» **COLLECTED MATERIAL**:
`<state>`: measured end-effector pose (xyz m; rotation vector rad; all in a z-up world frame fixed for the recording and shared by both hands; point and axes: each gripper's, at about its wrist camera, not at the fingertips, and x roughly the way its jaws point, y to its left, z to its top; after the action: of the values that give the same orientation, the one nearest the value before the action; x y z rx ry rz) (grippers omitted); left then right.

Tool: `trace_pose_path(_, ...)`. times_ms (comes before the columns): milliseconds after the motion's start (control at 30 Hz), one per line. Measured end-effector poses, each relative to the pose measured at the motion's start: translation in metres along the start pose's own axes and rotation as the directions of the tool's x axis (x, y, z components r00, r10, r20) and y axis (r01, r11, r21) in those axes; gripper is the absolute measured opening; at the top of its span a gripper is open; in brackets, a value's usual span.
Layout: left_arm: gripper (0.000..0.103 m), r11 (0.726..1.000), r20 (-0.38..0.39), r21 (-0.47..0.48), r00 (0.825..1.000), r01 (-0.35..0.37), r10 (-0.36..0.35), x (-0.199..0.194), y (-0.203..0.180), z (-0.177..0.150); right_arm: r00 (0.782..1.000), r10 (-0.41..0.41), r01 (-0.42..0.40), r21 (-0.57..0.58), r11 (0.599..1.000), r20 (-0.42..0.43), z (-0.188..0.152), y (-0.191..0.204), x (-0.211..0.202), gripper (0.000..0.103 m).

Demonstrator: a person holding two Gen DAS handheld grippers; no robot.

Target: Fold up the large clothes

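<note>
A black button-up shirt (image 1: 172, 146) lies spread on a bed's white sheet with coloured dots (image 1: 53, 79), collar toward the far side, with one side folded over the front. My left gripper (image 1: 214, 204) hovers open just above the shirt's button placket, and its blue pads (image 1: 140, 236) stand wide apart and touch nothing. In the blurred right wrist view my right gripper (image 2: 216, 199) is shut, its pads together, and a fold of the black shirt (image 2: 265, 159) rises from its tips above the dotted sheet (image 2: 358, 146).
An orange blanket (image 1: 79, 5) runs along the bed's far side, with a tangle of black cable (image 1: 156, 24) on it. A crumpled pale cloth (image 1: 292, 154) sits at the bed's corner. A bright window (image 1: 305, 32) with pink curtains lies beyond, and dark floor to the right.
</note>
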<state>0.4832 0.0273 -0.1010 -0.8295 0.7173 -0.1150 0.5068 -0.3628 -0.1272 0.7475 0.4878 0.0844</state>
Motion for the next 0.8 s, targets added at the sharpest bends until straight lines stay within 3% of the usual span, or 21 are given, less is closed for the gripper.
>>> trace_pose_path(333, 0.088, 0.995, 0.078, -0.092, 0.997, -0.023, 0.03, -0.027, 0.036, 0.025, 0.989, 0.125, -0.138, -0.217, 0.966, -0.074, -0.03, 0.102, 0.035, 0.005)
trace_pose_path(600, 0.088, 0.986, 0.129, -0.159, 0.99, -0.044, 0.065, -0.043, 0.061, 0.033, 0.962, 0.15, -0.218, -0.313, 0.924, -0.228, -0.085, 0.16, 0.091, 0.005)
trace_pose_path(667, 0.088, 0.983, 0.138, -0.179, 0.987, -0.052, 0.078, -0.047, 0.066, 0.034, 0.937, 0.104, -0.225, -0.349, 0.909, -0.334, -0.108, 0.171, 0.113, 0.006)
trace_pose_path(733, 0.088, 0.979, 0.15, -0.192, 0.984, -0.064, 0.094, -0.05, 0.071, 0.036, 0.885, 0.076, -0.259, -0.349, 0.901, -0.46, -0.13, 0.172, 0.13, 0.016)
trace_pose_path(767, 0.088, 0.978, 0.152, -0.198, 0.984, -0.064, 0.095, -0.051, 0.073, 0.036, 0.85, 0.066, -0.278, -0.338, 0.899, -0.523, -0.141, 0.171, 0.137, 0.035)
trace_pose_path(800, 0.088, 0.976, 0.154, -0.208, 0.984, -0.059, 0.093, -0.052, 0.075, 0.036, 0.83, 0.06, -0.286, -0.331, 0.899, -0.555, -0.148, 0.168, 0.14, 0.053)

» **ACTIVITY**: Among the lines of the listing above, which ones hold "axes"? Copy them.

» **OUTPUT BELOW**:
`<state>`: measured end-effector pose (xyz m; rotation vector rad; all in a z-up world frame fixed for the recording and shared by both hands; point and axes: each gripper's, at about its wrist camera, not at the fingertips, and x roughly the way its jaws point, y to its left, z to its top; after the action: of the values that give the same orientation, the one nearest the value before the action; x y z rx ry rz) (grippers omitted); left then right.
Tool: `trace_pose_path(_, ...)`. times_ms (comes before the columns): milliseconds after the motion's start (control at 30 Hz), one per line. Measured end-effector poses, each relative to the pose measured at the motion's start: translation in metres along the start pose's own axes and rotation as the directions of the tool's x axis (x, y, z components r00, r10, r20) and y axis (r01, r11, r21) in those axes; gripper is the absolute measured opening; at the top of its span a gripper is open; in brackets, a value's usual span.

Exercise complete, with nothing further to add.